## Task goal
Start at the line below containing "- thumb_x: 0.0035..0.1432" and stop at the line containing "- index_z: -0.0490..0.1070". Repeat every line of that stretch exactly, and nothing outside it.

----- Provided information -----

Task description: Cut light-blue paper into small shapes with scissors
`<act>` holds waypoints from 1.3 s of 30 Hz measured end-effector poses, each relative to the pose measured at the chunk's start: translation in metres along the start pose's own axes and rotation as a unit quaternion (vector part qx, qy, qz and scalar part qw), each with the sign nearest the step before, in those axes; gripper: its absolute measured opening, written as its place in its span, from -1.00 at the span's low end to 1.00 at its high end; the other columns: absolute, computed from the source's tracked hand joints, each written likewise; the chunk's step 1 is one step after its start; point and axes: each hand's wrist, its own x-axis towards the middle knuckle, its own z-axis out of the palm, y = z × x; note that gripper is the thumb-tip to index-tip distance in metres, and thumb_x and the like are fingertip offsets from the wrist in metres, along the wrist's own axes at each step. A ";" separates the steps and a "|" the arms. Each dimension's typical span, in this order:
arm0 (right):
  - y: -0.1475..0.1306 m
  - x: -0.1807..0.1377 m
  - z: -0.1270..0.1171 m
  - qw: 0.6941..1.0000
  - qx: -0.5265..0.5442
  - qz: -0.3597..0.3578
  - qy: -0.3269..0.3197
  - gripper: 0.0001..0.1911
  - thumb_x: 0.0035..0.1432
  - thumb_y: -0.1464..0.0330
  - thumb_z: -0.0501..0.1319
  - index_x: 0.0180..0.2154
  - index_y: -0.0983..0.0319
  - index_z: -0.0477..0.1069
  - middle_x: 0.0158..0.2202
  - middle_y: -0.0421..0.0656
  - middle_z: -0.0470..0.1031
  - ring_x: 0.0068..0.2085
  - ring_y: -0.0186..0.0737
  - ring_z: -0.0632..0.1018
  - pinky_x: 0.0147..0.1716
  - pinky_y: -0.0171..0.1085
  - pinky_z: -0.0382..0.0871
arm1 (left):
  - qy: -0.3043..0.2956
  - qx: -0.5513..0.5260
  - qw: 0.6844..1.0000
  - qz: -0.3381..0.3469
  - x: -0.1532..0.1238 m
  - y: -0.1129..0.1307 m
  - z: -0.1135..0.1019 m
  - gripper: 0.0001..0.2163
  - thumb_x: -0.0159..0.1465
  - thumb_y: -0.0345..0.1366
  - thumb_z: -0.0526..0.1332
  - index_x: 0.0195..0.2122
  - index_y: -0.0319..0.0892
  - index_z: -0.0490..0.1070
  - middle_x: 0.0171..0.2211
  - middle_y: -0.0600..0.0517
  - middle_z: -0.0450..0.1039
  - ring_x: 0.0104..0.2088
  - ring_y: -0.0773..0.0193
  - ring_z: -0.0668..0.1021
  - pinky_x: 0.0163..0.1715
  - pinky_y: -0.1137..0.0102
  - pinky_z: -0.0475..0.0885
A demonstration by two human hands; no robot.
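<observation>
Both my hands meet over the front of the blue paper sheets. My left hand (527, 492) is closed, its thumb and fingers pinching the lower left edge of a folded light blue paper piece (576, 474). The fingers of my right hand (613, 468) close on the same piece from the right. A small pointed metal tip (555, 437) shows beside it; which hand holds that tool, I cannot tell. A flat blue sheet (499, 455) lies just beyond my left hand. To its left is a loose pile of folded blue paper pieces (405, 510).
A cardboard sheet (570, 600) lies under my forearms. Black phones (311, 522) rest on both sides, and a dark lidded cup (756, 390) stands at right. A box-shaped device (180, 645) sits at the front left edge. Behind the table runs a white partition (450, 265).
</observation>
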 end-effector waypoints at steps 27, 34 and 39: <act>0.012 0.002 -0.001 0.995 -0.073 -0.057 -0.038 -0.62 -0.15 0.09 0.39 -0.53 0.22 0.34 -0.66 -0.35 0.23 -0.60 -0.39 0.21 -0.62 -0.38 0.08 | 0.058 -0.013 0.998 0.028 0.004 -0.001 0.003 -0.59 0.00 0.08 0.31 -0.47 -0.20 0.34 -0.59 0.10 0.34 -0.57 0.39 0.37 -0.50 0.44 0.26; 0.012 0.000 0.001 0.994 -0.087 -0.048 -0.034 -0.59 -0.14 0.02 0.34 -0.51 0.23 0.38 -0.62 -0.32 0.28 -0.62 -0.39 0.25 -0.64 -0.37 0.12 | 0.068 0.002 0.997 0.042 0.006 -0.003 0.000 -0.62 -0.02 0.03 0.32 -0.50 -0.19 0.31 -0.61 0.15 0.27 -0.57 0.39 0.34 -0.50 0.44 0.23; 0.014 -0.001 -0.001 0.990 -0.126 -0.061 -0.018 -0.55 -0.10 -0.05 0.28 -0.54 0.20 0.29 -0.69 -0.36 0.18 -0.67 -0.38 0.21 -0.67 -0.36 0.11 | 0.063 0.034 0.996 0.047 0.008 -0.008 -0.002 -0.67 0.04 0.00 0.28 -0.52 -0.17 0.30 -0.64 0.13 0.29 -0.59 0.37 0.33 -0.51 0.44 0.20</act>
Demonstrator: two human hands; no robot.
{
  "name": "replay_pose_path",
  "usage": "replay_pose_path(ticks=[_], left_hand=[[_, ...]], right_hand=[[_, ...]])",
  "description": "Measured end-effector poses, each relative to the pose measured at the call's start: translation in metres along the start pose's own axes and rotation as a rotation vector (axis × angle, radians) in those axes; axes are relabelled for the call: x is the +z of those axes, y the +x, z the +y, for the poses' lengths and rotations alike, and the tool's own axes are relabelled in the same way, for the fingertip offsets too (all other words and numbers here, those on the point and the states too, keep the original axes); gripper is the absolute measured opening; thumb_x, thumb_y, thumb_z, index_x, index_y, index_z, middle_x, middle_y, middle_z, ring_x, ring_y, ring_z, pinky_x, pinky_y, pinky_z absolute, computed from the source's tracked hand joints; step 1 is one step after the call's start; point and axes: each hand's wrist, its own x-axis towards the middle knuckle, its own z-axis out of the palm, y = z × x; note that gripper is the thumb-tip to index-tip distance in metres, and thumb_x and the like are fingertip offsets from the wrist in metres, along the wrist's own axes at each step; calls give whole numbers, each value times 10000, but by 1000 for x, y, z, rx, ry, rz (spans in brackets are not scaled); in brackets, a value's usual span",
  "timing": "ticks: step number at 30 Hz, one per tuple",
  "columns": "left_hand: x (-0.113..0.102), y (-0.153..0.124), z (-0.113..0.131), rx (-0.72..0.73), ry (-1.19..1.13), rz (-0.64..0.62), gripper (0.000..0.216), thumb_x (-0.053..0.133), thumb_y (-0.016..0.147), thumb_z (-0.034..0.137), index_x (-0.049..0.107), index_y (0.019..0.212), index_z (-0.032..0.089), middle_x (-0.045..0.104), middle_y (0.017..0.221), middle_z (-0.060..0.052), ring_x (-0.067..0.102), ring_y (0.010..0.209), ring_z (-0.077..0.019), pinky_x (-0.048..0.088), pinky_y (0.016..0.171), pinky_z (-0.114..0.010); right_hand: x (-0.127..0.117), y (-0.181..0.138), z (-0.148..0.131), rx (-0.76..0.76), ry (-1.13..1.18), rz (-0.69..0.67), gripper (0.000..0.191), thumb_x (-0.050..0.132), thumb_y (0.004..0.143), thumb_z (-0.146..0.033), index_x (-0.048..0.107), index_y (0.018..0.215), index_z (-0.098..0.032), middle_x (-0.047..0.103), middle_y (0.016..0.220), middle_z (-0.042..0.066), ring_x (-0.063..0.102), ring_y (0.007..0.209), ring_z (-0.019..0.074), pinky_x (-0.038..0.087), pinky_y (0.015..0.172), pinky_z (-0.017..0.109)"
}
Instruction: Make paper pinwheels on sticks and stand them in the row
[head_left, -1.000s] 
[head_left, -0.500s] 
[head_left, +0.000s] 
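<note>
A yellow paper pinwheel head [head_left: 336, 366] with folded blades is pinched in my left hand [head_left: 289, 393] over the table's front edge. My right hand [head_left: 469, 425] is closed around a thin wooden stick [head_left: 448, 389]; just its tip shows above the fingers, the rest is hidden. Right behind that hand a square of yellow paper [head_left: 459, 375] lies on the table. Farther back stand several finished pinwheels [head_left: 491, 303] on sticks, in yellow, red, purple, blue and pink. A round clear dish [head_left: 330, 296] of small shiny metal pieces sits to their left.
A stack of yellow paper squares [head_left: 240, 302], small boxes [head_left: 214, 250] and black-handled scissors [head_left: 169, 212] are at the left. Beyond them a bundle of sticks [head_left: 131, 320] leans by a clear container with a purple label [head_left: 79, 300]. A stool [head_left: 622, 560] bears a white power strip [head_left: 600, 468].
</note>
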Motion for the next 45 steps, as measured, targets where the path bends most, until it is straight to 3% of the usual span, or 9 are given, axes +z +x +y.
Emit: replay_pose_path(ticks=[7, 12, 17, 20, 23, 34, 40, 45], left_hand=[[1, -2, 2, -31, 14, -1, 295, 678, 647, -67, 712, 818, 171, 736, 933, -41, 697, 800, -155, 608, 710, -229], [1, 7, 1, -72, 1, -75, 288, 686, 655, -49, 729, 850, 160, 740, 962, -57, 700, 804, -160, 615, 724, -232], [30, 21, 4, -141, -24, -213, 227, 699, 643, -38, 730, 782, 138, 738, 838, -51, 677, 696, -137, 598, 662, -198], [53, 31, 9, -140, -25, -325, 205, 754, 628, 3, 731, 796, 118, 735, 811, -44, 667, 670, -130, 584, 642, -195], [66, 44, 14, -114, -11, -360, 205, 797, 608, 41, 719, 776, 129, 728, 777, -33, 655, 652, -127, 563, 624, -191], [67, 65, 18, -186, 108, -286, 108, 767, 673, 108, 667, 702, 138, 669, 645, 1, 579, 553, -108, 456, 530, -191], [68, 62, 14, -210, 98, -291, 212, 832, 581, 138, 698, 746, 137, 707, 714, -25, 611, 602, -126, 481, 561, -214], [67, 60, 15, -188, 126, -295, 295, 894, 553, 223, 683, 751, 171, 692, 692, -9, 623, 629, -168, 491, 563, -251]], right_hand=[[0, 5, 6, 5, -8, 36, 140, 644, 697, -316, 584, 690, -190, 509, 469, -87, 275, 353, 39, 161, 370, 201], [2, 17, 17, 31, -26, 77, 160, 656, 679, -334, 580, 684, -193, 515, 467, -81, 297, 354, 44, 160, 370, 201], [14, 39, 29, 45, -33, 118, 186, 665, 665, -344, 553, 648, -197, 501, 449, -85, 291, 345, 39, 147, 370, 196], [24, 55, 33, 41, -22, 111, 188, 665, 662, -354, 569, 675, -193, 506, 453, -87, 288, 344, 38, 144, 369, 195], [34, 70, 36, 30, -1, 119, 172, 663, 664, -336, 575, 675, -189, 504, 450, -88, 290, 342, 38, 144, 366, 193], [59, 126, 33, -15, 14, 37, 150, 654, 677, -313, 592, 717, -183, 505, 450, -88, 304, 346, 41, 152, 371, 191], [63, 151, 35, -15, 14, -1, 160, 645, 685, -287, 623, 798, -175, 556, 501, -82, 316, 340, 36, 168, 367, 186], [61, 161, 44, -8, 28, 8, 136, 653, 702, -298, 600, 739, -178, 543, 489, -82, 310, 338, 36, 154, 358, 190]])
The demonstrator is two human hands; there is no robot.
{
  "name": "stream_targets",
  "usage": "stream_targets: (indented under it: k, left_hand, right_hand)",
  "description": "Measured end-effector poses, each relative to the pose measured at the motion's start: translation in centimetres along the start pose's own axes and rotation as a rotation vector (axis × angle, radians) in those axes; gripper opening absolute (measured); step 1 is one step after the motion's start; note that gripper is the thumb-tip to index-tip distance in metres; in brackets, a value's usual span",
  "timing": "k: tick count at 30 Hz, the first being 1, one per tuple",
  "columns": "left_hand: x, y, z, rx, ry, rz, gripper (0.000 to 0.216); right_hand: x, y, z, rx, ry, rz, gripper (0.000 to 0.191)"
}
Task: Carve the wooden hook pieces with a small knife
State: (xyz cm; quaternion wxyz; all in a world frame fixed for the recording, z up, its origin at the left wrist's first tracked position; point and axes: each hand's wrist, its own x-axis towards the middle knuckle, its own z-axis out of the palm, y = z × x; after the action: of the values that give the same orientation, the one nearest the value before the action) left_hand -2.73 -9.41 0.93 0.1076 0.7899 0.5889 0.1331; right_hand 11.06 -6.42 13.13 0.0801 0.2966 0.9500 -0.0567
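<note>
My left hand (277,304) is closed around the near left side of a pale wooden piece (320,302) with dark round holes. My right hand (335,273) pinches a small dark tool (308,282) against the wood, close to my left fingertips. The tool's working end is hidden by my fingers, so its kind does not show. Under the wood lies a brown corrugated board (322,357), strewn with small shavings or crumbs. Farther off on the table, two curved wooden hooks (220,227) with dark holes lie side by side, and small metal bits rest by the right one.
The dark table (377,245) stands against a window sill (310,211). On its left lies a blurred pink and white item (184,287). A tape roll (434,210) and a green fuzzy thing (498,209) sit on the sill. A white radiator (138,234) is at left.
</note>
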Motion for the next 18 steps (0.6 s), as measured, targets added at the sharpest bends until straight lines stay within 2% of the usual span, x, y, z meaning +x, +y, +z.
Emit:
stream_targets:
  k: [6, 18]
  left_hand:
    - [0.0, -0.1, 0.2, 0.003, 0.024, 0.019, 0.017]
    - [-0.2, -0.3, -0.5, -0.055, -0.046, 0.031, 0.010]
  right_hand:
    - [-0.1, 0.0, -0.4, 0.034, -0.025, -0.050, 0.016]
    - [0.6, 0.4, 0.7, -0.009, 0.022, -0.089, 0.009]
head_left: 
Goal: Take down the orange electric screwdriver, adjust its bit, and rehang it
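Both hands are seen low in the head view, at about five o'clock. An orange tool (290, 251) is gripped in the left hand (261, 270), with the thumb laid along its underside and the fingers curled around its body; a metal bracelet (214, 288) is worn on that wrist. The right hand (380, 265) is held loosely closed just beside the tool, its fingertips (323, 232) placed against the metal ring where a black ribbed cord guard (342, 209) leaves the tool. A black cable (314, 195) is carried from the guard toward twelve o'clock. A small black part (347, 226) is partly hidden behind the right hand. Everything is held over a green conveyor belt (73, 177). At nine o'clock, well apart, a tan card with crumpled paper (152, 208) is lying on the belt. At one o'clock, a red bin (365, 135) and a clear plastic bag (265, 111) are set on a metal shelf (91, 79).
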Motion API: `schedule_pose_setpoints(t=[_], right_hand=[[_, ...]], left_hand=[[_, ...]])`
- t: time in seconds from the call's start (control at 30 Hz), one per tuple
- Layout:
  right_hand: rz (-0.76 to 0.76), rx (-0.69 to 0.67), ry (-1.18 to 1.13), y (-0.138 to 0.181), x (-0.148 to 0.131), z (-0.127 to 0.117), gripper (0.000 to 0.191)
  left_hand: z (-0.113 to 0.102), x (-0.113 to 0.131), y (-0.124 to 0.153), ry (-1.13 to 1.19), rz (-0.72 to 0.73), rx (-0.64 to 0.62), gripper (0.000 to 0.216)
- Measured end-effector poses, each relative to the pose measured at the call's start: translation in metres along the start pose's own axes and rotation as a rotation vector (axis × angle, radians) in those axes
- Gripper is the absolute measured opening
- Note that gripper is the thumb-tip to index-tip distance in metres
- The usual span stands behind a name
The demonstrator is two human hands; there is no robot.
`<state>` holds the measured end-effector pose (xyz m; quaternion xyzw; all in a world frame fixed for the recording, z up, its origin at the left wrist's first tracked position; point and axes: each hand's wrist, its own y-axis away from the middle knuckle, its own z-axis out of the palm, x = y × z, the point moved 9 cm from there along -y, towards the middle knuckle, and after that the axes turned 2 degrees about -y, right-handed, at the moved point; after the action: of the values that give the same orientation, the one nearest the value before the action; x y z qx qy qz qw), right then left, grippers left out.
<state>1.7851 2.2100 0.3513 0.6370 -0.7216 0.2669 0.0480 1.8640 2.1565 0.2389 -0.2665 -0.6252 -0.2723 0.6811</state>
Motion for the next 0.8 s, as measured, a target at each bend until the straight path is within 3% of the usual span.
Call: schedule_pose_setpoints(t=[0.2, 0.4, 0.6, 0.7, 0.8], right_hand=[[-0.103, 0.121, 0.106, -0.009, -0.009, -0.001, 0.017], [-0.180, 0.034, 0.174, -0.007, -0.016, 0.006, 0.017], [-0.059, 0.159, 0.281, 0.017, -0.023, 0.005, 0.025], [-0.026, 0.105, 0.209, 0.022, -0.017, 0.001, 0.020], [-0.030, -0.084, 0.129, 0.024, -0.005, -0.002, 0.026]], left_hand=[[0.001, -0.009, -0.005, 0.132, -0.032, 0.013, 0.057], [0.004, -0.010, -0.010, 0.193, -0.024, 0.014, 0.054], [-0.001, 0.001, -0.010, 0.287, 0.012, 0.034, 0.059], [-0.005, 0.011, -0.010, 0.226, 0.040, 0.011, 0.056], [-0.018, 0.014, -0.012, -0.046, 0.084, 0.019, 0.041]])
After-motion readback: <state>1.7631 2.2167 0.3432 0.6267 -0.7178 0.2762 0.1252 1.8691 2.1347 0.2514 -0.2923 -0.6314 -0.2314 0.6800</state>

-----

## Answer for this exercise
  - thumb_x: 0.0035..0.1432
  - thumb_y: -0.1464..0.0330
  - thumb_z: -0.0501..0.1319
  - index_x: 0.0180..0.2154
  - index_y: -0.0983..0.0319
  - index_z: -0.0477..0.1069
  - middle_x: 0.0158..0.2202
  - middle_y: -0.0421..0.0656
  - middle_z: -0.0470..0.1031
  - ring_x: 0.0068..0.2085
  - ring_y: -0.0186..0.0737
  - ring_z: -0.0632..0.1018
  - pinky_x: 0.0147..0.1716
  - pinky_y: -0.0171..0.1085
  - pinky_z: -0.0382..0.0871
arm1 (left):
  - qy: -0.3043..0.2956
  - qx: -0.5513..0.5260
  - qw: 0.6844..1.0000
  - qz: -0.3381..0.3469
  - x: -0.1532..0.1238 m
  - y: -0.1129..0.1307 m
  - z: -0.1135..0.1019 m
  - gripper: 0.0001..0.2163
  - thumb_x: -0.0159..0.1465
  - thumb_y: -0.0345..0.1366
  - thumb_z: -0.0526..0.1332
  - index_x: 0.0195..0.2122
  - index_y: -0.0319..0.0892
  - index_z: -0.0490..0.1070

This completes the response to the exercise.